美しい銀色が光を反射して周囲の景色を映している。
「わあ! なにこれ、すごっ!」
マイネが驚嘆の声をあげると、目を丸くしたまま甲冑の周りをぐるりと歩いて回った。
セルフィートはその場から動かない。
視線を上下に動かして甲冑を見ている。
視線は鋭い。
口は引き結ばれている。
「どうですか!? 通称は反射アーマーです!」
リベールが所感を求めると、セルフィートは小さく息を吐いてから答えた。
「使えない。こんなものを着ていては身動きが取れない」
そう言われてリベールはようやく気づいた。
反射アーマーを見つめるセルフィートの視線は、鎧の鏡面ボディよりも冷たいものだった。

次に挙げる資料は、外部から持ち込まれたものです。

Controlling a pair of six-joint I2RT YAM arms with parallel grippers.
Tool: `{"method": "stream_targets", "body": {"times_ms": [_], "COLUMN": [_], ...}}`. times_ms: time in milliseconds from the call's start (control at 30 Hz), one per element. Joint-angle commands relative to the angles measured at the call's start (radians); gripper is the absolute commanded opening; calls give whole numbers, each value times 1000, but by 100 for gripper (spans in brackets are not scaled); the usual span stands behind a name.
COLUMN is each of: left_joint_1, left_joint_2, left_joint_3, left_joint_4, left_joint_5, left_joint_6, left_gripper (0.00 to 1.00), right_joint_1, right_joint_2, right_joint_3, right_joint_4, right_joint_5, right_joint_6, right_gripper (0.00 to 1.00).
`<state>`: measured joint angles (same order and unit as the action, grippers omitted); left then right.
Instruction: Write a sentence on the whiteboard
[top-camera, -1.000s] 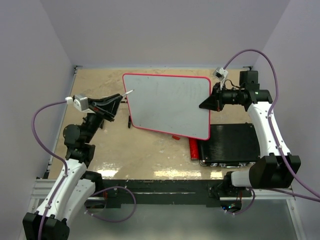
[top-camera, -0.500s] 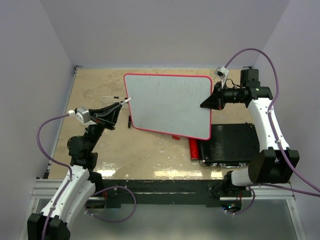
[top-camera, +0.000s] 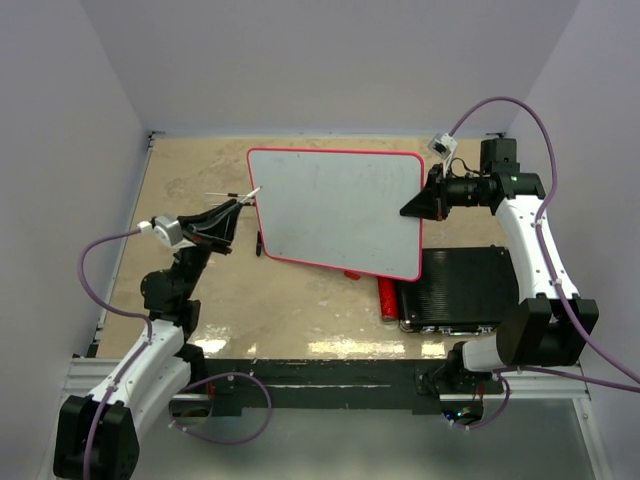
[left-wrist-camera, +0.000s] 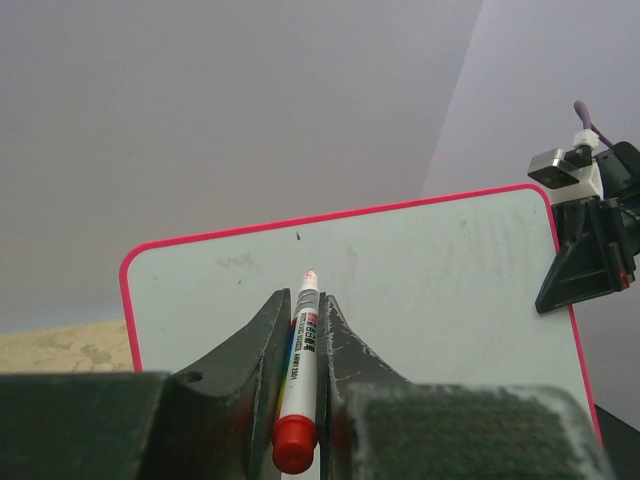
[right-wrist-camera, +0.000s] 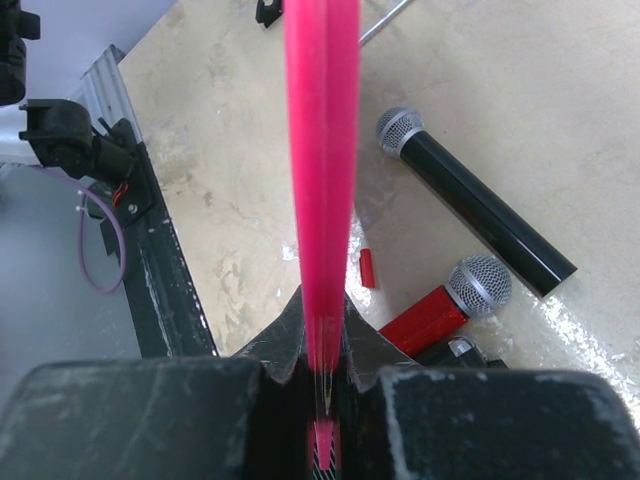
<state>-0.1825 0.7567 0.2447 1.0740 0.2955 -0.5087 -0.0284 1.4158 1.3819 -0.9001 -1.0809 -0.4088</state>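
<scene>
Because the whiteboard (top-camera: 335, 210) fills the middle of the overhead frame, it hides the tabletop (top-camera: 200, 170) beneath it and covers the upper left corner of the black ribbed case (top-camera: 460, 290) at lower right. The right gripper (top-camera: 405, 212) is clamped on the board's right edge. In the right wrist view that board shows only edge-on, as a blurred red strip (right-wrist-camera: 322, 120) rising from between the closed jaws to the top of the frame, so its face cannot be seen there.

The left gripper (top-camera: 240, 204) sits at centre left, pinched tight around a marker (left-wrist-camera: 300, 370) with a white barrel. The marker's red butt faces the wrist camera and its tip points at the board's upper left region. Whether the tip touches the surface cannot be told from either view. The print on the barrel is too small to read.

Any writing on the board is too faint to read. In the left wrist view only pale smudges (left-wrist-camera: 237, 262) and one small dark dot (left-wrist-camera: 299, 237) stand out, and the board's lower part is cut off behind the fingers.

To the right of the strip in the right wrist view lie a black microphone (right-wrist-camera: 470, 210), a red microphone (right-wrist-camera: 440, 310) partly hidden by the gripper body, and a small red cap (right-wrist-camera: 366, 268).
</scene>
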Motion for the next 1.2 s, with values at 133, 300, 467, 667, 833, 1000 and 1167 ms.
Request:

マイネが気まずそうに笑ったのち、明るい声で追随する。
「インテリアとしてはおもしろいと思うけど、実用的じゃないよね。この造りだと関節の自由が利かないし、ヘルムを被るとさっきのゴーグルもマスクも着けられないじゃん」
「いえ、ちゃんと関節部分は動くようにパーツを分けてありますよ」
リベールが慌てて反論すると、ため息がふたつ同時に返ってきた。
言葉まで返したのはマイネのほうだった。
「いや、そうじゃなくてさ。絶対に動きがにぶくなるじゃん、これ。〝動ける〟じゃダメなんだよ。〝動きやすい〟じゃないと。姉さんはホーリスみたいに動き回る戦闘スタイルだし、いくらランク1stといっても、ウェアウルフほどのパワーもないわけだし。重いんでしょ?」
リベールはもはや何の反論もできなかった。
レーザーの入り込む隙間をなくすために関節部分が密になっているので、着れば動きは確実ににぶくなる。

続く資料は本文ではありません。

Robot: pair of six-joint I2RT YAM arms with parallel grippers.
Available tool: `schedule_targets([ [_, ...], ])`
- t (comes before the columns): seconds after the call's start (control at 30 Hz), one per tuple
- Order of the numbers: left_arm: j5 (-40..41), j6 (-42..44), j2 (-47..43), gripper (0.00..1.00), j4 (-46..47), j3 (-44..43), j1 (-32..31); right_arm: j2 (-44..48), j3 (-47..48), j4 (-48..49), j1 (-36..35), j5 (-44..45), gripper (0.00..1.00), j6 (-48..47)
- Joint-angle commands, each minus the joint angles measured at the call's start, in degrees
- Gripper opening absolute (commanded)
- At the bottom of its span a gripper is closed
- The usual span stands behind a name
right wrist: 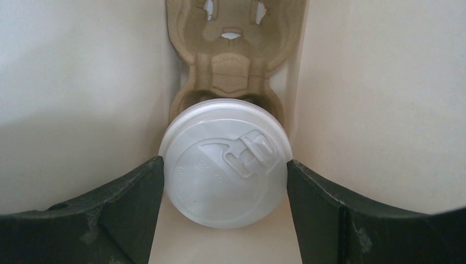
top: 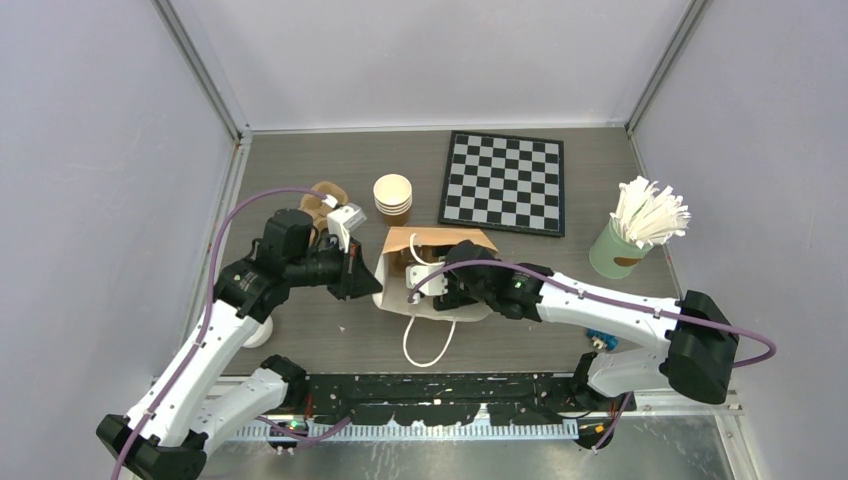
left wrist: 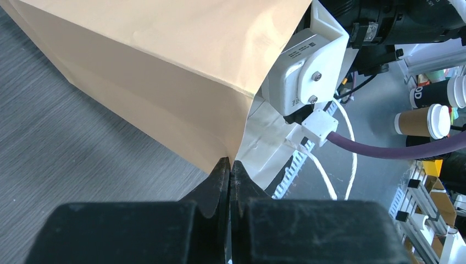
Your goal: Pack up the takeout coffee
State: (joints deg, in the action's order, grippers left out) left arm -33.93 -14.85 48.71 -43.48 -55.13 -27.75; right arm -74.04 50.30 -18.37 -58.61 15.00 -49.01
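Note:
The brown paper bag [top: 400, 250] lies on its side in the middle of the table, its mouth towards the right arm. My left gripper [top: 368, 276] is shut on the bag's paper edge [left wrist: 242, 137], its fingers [left wrist: 220, 181] pressed together. My right gripper [top: 432, 283] reaches into the bag. In the right wrist view the takeout coffee [right wrist: 225, 165] shows its round white lid between my right gripper [right wrist: 225, 162] fingers, which touch it on both sides. The cup sits at a brown pulp cup carrier [right wrist: 231, 55] deeper in the bag. The cup's tan body is hidden under the lid.
A stack of lidless tan cups [top: 393, 195] and a chessboard [top: 503, 182] stand behind the bag. A green cup of white sticks [top: 620, 248] is at the right. Another pulp carrier [top: 322, 197] lies behind the left arm. The bag's white handle loop [top: 425, 345] trails forward.

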Motion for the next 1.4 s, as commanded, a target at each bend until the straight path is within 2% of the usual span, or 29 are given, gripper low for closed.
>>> schedule_targets([
  [0.0, -2.01, -0.44, -0.81, 0.0, 1.79, 0.27, -0.11, -1.25, -0.82, 2.07, 0.78, 0.47, 0.76, 0.13],
  [0.33, -1.33, -0.06, -0.37, 0.0, 1.64, -0.15, -0.12, -2.2, 1.57, -1.44, 1.52, 0.36, 0.82, 1.1],
  [0.67, -1.22, -0.51, 0.06, 0.0, 1.59, -0.41, -0.11, -2.42, 1.17, -2.38, 2.04, 1.12, 0.8, 1.26],
  [0.83, -1.07, -0.36, 0.09, 0.0, 1.56, -0.56, -0.11, -2.22, 1.31, -2.51, 2.18, 1.74, 0.82, 2.81],
  [1.07, -0.75, -0.18, 0.42, 0.0, 1.38, -1.03, -0.11, -1.48, 4.26, -5.86, 2.22, 0.5, 0.87, 2.61],
  [1.37, -0.69, -0.43, 0.63, 0.0, 1.2, -1.03, -0.11, -1.08, 7.09, -8.82, 2.17, -2.36, 0.89, 1.22],
])
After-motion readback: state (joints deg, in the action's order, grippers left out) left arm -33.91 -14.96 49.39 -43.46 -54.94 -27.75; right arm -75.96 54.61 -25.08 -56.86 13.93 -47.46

それに、ヘルムを被れば看破ゴーグルも防辛マスクも装着できない。
重量にいたっては、台車がなければリベールには運べない代物である。
すべてはマイネの指摘どおりだった。
リベールは口を閉ざした。
しかし、リベールはそうしていられる立場にはなかった。
「リベール、これにいくらかかった?」
「……追加投資分、全部です」
投資を受けた以上、責任が伴う。
リベールはセルフィートに初期投資に加えて少なくない額の追加投資を受けている。
セルフィートの出費はそれだけではない。
研究室はウォルグからの投資費用で建造されているので、セルフィートはその半分をウォルグに支払わなければならなかった。
セルフィートの出費は相当なものになっている。
「他人への投資がここまで難しいものだとは知らなかった」
強いため息とともに吐き出された言葉。
失望と落胆の眼差し。
リベールはこれほど覇気を失ったセルフィートを初めて見た。
「マイネ、戻ろう」
セルフィートはマイネの返事も待たずに研究室の出入口へと向かった。
用事が済んでいないリベールは慌ててセルフィートを呼びとめる。
「あの、まだ戦闘のサポート機械が……」
「悪いが明日にしてくれ」
立ちどまったセルフィートは、ほんの少しだけ振り返ってそう吐き捨てた。
そしてすぐに歩みを再開した。
マイネがリベールの横に来て、その耳元に顔を寄せた。
「姉さんをここまで怒らせたやつは初めてだよ、リベール。こんなんで戦えるわけがないって、あたしでもわかるよ」
マイネはブロンドの長い髪を揺らしながらセルフィートの背中に駆け寄ると、そのまま追従して研究室を出ていった。
リベールの目に一瞬だけ映ったマイネの目は、セルフィートの妹然とした冷たいものだった。